Today it's completely different; it's incomparable! Young people have absolutely every option open to them. Nevertheless, even though it sounds strange, if I think about it, I'd say I'd study architecture. (Chuckles) And I'd study for longer, since there is no longer the risk of being drafted into the Soviet Army. Maybe I'd study architecture for three years, then take a break for a year, and then study installation; and finally, I'd turn to the fine arts, where painting and lithography are no longer separated one from another. Most likely, I'd also study art abroad – to gain a wider perspective.


Pentatonic Color System II (1994/1999) installation. From exhibition at KUMU. Photo: Stanislav Stepaško

You said that at the beginning of the 90s, the era of performance art had already passed. However, as one system was replaced with another, you probably also saw the idiocy of the market economy that replaced the idiocy of communism. Do you think there's a place for revolutionary impulses in today's art?

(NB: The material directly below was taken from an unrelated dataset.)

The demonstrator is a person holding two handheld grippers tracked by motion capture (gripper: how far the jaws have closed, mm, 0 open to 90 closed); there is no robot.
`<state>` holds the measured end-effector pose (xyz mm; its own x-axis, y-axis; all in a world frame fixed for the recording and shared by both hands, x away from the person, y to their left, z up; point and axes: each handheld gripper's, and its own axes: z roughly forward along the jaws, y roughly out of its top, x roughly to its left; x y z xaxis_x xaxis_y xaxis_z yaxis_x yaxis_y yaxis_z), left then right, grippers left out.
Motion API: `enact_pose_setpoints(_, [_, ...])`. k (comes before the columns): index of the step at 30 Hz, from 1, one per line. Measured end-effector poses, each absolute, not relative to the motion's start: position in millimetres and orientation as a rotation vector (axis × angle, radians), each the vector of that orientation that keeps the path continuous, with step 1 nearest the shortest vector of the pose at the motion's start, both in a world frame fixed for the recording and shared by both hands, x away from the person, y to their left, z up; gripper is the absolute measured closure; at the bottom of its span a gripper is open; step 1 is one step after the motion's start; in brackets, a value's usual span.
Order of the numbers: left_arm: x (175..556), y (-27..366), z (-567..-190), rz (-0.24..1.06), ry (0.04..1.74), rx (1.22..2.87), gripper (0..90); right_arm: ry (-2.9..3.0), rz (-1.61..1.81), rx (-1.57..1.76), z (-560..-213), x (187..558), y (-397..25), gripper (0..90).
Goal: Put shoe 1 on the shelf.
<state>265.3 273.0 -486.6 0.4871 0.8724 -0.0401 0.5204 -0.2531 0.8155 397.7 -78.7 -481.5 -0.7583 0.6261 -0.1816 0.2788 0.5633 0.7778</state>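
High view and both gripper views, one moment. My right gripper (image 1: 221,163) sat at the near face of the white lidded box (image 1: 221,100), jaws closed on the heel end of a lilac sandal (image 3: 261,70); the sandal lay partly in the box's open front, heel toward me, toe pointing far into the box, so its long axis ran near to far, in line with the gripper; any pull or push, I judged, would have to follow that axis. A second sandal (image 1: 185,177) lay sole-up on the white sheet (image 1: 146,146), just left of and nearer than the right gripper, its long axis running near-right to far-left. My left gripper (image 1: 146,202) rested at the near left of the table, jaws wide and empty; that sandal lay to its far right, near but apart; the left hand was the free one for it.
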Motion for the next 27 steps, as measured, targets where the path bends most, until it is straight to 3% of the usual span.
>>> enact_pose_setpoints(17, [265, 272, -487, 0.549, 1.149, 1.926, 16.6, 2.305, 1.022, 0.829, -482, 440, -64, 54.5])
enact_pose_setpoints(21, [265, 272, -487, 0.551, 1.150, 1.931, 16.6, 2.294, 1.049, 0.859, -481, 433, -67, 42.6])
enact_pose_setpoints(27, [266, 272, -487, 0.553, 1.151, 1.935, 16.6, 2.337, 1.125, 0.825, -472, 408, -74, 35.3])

Undoubtedly, because there are a great many things that are wrong with capitalism, and it is the job of the artist to point those out and to think of alternative solutions. But I don't think that this has to be done aggressively. The time for aggressive methods has passed, it seems. It seems to be more of a time for collective and alternative thinking. I really liked the New York campaign, in which thousands of people gathered on Wall Street and, by simply quietly standing there, they got their message across. There were results. And, as we know, performance art has returned, and it's becoming increasingly popular. I completely agree that today, performances could possibly be the best way of expressing one's political views on capitalism – just like we did with communism back then.

So, in your opinion, the instinctual affinity you have for romantic anarchy could have a role to play in today's Estonia, Latvia and elsewhere in Eastern Europe?

It's making a comeback. The world has changed, and the masses have understood that capitalism is not humanity's end-all. Even the big-money people have understood that you can't just keep on endlessly printing money that has no real value or basis. I suggest that we start changing the world by having three hundred or so of the richest people in the world come together, and have them cross off nine of the ten zeros that are on the tail-end of the world's existing capital! (Laughs)

In looking at the scale and materials of your artworks, it seems as if there's an industrial art influence in there – something coarse and big and, at the same time, fragile.

Those are the main reference points in my art; I like the contradiction that exists between coarseness and fragility. Possibly unconsciously at first, but later consciously, I developed my own approach – a particular kind of industrial romanticism. Working as an architect, my daily job was to design factories, power stations, laboratories and other industrial structures. The soviet modular systems were very crude and limiting, but we liked doing that. Through experience, I discovered ways in which to transfer this to conceptual art; combining industrial elements with nature; working in survival zones, so to say. In the industrial world, the hippy mentality was something abhorrent – it was against nature. Our attitude was different – that it is nothing more than an evolutionary process in which both sides must be preserved, and in which they must learn to live with one another. To us, the most interesting thing seemed to be the zone where the industrial world meets up with nature: where the dandy – the urban lion – comes to the edge of the city and steps off of the asphalt, and heads into nature.